• **Exercise details**:
Apart from the pictures, the listing is to be returned exactly.

= = = = = = =

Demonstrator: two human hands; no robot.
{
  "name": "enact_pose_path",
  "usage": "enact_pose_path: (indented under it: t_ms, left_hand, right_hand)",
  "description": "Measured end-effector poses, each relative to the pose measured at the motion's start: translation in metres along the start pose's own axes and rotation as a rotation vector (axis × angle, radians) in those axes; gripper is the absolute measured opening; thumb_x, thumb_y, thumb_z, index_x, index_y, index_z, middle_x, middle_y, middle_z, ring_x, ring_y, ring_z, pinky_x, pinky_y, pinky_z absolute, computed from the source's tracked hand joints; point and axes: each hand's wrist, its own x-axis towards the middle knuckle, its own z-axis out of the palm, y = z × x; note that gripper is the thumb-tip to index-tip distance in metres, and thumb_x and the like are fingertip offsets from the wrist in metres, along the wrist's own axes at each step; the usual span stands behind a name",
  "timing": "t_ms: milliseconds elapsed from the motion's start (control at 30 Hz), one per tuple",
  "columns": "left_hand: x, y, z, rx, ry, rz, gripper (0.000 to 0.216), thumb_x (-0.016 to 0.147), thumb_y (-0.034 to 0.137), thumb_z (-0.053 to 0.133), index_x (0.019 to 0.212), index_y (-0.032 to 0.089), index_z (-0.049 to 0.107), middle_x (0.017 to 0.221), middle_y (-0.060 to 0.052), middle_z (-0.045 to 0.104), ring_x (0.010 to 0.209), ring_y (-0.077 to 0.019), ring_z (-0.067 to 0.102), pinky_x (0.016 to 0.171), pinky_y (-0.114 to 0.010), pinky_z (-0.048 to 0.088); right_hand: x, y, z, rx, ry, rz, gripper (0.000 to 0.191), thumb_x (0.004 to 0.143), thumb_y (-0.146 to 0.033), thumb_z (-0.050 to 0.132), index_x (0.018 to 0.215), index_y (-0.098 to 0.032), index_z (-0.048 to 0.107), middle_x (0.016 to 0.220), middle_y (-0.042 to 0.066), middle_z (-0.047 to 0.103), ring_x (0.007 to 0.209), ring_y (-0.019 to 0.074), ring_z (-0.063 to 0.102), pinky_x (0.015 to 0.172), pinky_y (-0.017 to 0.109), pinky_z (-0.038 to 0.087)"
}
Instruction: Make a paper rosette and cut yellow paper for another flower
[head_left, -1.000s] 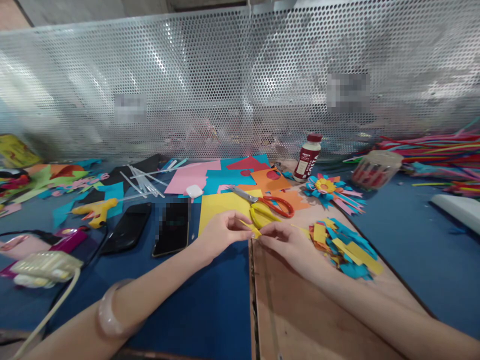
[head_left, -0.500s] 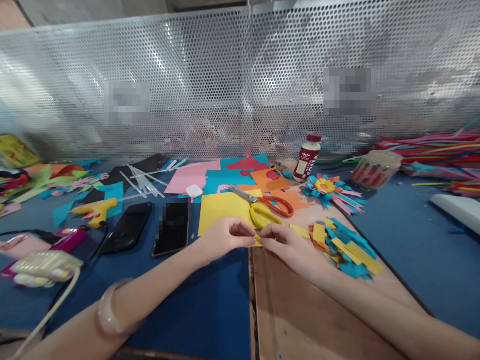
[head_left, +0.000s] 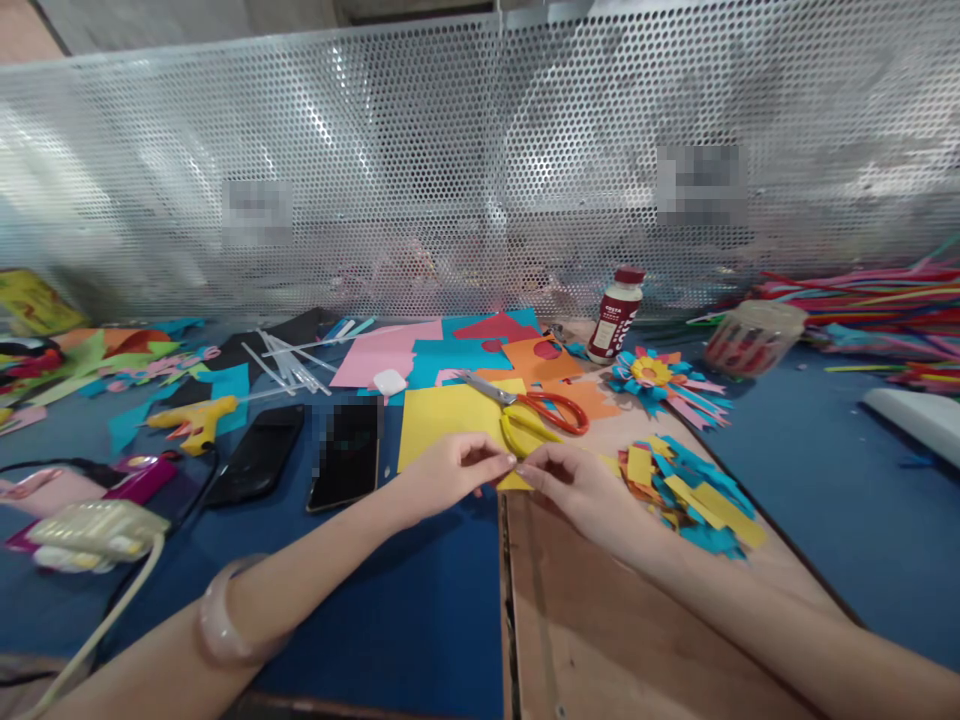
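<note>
My left hand [head_left: 448, 471] and my right hand [head_left: 576, 482] meet at the middle of the table, both pinching a small piece of yellow paper [head_left: 516, 479] between thumb and fingers. Just behind them lies a yellow paper sheet [head_left: 446, 413] with orange and yellow scissors [head_left: 534, 410] on top. A heap of cut yellow, blue and orange paper strips [head_left: 690, 493] sits right beside my right hand. A finished paper flower [head_left: 656, 378] lies farther back on the right.
Two dark phones [head_left: 343, 453] and a yellow glue gun [head_left: 192, 418] lie to the left on the blue mat. A red-capped bottle [head_left: 613, 315], a clear tub [head_left: 750, 337] and coloured sticks stand at the back right. A perforated metal screen [head_left: 480, 160] closes off the far side.
Both hands have shifted slightly while working the small yellow piece; the fingertips are now pressed closer together on it. Nothing else on the table has moved.
</note>
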Motion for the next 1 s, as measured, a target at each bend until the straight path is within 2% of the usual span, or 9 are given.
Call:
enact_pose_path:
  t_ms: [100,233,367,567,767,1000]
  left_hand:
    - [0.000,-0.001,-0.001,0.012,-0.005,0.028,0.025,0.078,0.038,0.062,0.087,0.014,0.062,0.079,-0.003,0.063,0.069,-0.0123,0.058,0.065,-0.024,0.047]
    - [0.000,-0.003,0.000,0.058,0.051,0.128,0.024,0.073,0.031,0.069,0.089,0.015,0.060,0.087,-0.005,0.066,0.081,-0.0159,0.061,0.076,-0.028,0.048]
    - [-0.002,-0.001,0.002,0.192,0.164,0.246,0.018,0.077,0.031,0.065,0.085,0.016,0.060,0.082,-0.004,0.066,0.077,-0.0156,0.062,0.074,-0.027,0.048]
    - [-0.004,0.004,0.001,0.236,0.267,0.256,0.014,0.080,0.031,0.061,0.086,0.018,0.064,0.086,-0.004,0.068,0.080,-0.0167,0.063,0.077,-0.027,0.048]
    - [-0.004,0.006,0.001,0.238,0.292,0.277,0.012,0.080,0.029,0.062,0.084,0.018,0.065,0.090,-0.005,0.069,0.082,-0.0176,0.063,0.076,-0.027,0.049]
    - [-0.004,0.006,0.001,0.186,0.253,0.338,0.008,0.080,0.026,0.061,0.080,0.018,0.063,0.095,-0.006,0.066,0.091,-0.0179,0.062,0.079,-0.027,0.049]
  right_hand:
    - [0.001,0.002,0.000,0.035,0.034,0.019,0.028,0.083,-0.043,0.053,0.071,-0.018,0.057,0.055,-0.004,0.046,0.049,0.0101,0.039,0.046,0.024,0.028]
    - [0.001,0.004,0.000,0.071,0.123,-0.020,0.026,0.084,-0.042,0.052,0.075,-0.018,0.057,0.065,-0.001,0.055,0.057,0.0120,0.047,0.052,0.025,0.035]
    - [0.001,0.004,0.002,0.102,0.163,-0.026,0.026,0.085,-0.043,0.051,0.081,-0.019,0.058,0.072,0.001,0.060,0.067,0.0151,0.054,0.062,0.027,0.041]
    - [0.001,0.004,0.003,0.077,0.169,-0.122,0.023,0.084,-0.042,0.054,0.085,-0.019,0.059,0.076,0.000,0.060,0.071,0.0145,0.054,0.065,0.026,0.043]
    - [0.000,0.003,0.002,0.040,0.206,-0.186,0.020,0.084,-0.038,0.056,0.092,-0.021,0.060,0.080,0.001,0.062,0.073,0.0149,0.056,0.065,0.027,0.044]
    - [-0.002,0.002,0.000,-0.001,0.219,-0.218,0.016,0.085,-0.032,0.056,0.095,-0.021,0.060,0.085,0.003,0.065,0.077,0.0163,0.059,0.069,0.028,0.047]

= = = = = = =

• **Written solution**:
Demonstrator: two human hands; no robot.
{
  "name": "enact_pose_path",
  "usage": "enact_pose_path: (indented under it: t_ms, left_hand, right_hand)",
  "description": "Measured end-effector poses, each relative to the pose measured at the motion's start: translation in metres along the start pose's own axes and rotation as a rotation vector (axis × angle, radians) in those axes; gripper is the absolute measured opening; thumb_x, thumb_y, thumb_z, index_x, index_y, index_z, middle_x, middle_y, middle_z, ring_x, ring_y, ring_z, pinky_x, pinky_y, pinky_z absolute, computed from the source's tracked hand joints; point and axes: each hand's wrist, its own x-axis towards the middle knuckle, its own z-axis out of the palm, y = z × x; note that gripper is the thumb-tip to index-tip distance in metres, and thumb_x and the like are fingertip offsets from the wrist in metres, along the wrist's own axes at each step; the usual span stands behind a name",
  "timing": "t_ms: milliseconds elapsed from the motion's start (control at 30 Hz), one per tuple",
  "columns": "left_hand: x, y, z, rx, ry, rz, gripper (0.000 to 0.216), thumb_x (-0.016 to 0.147), thumb_y (-0.034 to 0.137), thumb_z (-0.053 to 0.133), index_x (0.019 to 0.212), index_y (-0.032 to 0.089), index_z (-0.049 to 0.107), middle_x (0.017 to 0.221), middle_y (-0.060 to 0.052), middle_z (-0.045 to 0.104), ring_x (0.010 to 0.209), ring_y (-0.077 to 0.019), ring_z (-0.067 to 0.102), pinky_x (0.016 to 0.171), pinky_y (-0.114 to 0.010), pinky_z (-0.048 to 0.088); right_hand: x, y, z, rx, ry, rz, gripper (0.000 to 0.191), thumb_x (0.004 to 0.143), thumb_y (-0.146 to 0.033), thumb_z (-0.050 to 0.132), index_x (0.018 to 0.215), index_y (-0.098 to 0.032), index_z (-0.048 to 0.107), middle_x (0.016 to 0.220), middle_y (-0.042 to 0.066), middle_z (-0.047 to 0.103), ring_x (0.007 to 0.209), ring_y (-0.019 to 0.074), ring_z (-0.063 to 0.102), pinky_x (0.015 to 0.172), pinky_y (-0.017 to 0.109), pinky_z (-0.038 to 0.087)"
}
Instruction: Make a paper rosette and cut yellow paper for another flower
[head_left, -1.000s] 
[head_left, -0.500s] 
[head_left, +0.000s] 
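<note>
My left hand [head_left: 448, 471] and my right hand [head_left: 576, 482] meet at the middle of the table, both pinching a small piece of yellow paper [head_left: 516, 479] between thumb and fingers. Just behind them lies a yellow paper sheet [head_left: 446, 413] with orange and yellow scissors [head_left: 534, 410] on top. A heap of cut yellow, blue and orange paper strips [head_left: 690, 493] sits right beside my right hand. A finished paper flower [head_left: 656, 378] lies farther back on the right.
Two dark phones [head_left: 343, 453] and a yellow glue gun [head_left: 192, 418] lie to the left on the blue mat. A red-capped bottle [head_left: 613, 315], a clear tub [head_left: 750, 337] and coloured sticks stand at the back right. A perforated metal screen [head_left: 480, 160] closes off the far side.
Both hands have shifted slightly while working the small yellow piece; the fingertips are now pressed closer together on it. Nothing else on the table has moved.
</note>
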Motion for the next 1 s, as measured, a target at each bend until the straight path is within 2% of the usual span, or 9 are given.
Call:
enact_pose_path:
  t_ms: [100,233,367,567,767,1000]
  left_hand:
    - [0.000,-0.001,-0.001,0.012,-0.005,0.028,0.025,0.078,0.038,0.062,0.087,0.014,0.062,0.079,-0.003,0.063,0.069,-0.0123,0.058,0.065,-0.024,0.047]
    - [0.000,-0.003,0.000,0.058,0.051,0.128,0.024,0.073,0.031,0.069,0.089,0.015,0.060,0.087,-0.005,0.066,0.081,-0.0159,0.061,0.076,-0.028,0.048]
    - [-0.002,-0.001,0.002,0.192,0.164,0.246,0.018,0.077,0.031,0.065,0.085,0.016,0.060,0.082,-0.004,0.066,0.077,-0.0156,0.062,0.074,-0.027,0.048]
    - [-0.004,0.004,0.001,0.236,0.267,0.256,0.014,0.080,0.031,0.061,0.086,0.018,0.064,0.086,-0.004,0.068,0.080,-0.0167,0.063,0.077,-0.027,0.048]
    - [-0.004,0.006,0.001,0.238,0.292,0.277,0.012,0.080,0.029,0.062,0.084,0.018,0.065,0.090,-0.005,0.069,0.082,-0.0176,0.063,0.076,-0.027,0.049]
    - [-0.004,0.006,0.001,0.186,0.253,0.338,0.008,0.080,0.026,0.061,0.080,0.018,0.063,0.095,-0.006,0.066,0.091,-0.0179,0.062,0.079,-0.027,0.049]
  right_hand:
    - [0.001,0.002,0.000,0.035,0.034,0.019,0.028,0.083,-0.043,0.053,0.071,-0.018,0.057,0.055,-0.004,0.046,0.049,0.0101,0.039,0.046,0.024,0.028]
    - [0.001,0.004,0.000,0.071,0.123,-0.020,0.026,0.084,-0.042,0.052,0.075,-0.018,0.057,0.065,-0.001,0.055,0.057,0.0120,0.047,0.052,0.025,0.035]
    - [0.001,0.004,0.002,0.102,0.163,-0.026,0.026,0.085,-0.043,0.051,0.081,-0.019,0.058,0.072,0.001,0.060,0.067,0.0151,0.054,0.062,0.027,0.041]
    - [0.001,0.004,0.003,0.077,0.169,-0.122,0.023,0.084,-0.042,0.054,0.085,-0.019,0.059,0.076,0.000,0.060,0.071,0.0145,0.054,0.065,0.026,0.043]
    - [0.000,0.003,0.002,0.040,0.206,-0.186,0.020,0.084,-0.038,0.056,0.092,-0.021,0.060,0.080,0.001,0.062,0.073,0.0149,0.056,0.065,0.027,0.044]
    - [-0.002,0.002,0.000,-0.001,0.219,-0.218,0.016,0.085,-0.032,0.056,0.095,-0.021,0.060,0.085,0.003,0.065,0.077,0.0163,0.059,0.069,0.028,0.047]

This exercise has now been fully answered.